4 In der Sache folgt der Senat im Rahmen einer summarischen Prüfung der Sach- und Rechtslage der Auffassung des Verwaltungsgerichts, dass
die Voraussetzungen einer Beschlagnahme nach § 33 Abs. 1 Nr. 1 PolG voraussichtlich vorliegen und der Widerspruch demnach erfolglos
bleiben wird. Der Hund hat durch den neuerlichen gravierenden Beißvorfall die bestandskräftige Einstufung als gefährlicher Hund i.S.v. § 2 Nr. 1
der Polizeiverordnung des Innenministeriums und des Ministeriums ländlicher Raum über das Halten gefährlicher Hunde - PolVOgH - vom
03.08.2000 im Bescheid vom 30.06.2006 bestätigt und zugleich gezeigt, dass von ihm - ungeachtet seines nach dem Übergang der
Haltereigenschaft auf den Antragsteller unauffälligen Verhaltens bei verschiedenen Überprüfungen durch Mitglieder des Vereins für Deutsche
Schäferhunde - weiterhin eine Gefahr für die öffentliche Sicherheit ausgeht. Dieser Gefahr könnte nur durch einen absolut verlässlichen
Hundehalter begegnet werden, der sich seiner besonderen Verantwortung immer gewachsen zeigt. Davon kann beim Antragsteller aber nicht
ausgegangen werden. Aufgrund seines Fehlverhaltens ist der Hund wiederum unbeaufsichtigt auf die Straße gelangt und hat dort ein Kind
gebissen. Mit dem Hinweis auf die Ermahnung der im Hause anwesenden Handwerker, das Gartentor immer geschlossen zu halten, kann er sich
nicht entlasten. Vielmehr hätte er sich angesichts des bekannten Gefahrenpotenzials des Hundes erst darüber vergewissern müssen, dass der
Hund nicht entweichen kann. Vor diesem Hintergrund sind die angekündigten baulichen Veränderungen insbesondere zur weiteren Sicherung
des Gartentors nicht von ausschlaggebendem Gewicht; denn diese können nur dann einen effektiven Schutz bieten, wenn sich der Hundehalter
ihrer in verantwortungsbewusster Weise auch bedient. Entsprechendes gilt für eine weitere Auflage, wonach der Hund auch innerhalb des
befriedeten Besitztums des Antragstellers einen Maulkorb tragen muss.

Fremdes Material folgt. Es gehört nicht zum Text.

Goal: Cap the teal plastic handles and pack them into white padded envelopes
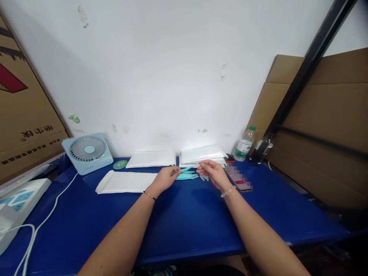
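My left hand (166, 178) pinches a thin turquoise piece at its fingertips, beside a small pile of turquoise strips (187, 174) on the blue table. Just right of that pile is my right hand (211, 171), its fingers bent together; anything between them is too small to make out. Small pale clear pieces (204, 178) lie under the right fingers. A white padded envelope (123, 182) lies flat to the left, its right end behind my left hand. Behind are two stacks of white packets, a left one (152, 158) and a right one (201, 153).
A light blue fan (88, 152) and a green disc (120, 165) stand back left, with a power strip (23, 207) and white cables nearer. At the right are a phone (240, 179), a water bottle (244, 145), a dark bottle (261, 149) and cardboard (330, 134).
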`<state>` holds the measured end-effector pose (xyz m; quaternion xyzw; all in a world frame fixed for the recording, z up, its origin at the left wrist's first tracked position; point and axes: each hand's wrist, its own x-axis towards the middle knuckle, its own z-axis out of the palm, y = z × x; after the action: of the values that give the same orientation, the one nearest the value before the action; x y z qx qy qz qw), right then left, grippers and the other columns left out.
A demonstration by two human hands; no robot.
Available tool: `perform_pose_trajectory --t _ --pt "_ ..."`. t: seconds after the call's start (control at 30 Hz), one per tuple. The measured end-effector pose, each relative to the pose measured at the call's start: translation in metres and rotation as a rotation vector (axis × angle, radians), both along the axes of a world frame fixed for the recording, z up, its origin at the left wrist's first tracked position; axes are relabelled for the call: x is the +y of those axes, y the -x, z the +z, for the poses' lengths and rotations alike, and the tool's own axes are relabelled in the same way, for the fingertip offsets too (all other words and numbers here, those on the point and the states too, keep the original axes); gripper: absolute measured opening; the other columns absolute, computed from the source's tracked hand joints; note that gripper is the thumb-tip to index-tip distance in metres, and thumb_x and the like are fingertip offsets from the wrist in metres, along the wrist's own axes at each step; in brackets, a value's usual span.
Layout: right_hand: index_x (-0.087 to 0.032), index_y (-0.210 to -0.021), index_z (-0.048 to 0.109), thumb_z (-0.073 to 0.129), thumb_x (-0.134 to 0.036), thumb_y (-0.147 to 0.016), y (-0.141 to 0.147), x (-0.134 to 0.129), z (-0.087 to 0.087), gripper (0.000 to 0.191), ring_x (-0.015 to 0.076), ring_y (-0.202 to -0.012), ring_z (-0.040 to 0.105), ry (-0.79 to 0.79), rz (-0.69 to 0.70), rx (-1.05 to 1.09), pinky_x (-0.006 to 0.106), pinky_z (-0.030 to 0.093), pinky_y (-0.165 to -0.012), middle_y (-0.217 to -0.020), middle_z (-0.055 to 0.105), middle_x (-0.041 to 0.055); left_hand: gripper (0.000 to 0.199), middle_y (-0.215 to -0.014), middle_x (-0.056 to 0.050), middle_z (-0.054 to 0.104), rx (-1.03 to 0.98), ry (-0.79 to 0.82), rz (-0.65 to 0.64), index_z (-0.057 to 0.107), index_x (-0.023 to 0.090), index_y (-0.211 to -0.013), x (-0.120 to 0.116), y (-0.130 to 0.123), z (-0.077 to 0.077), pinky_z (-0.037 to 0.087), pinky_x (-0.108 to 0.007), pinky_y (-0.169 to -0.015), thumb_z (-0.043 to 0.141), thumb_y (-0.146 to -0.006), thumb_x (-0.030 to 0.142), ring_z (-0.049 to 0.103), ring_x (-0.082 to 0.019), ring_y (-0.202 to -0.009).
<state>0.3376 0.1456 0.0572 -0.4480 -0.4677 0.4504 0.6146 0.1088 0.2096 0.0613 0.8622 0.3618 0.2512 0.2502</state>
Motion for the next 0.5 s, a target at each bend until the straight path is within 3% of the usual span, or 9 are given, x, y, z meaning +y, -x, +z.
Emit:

5 Aus diesen Umständen ergibt sich zugleich, dass der Hund nicht wieder an den Antragsteller herausgegeben werden könnte, ohne dass die
Gefahr wieder eintritt, die durch die Beschlagnahme abgewehrt werden soll. Das Verwaltungsgericht hat demnach die tatbestandlichen
Voraussetzungen für eine zusammen mit der Beschlagnahme verfügte Einziehung nach § 34 Abs. 1 PolG zu Recht bejaht. Bei der
Interessenabwägung hat das Verwaltungsgericht dem Interesse des Antragstellers an der Verhinderung der Schaffung vollendeter Tatsachen
durch die Aussetzung der von der Antragsgegnerin zugleich verfügten sofortigen Einschläferung des Hundes Rechnung getragen. Der
Antragsteller setzt sich insoweit mit der Entscheidung nicht auseinander und legt nicht dar, dass stattdessen die Wiederherstellung der
aufschiebenden Wirkung des Widerspruchs gegen die Einziehung als solche angezeigt gewesen wäre.
6 Der Antragsteller trägt die Kosten des Beschwerdeverfahrens.
7 Die Streitwertfestsetzung beruht auf § 47 Abs. 1, § 52 Abs. 1 und Abs. 2, § 53 Abs. 1 Nr. 2 GKG.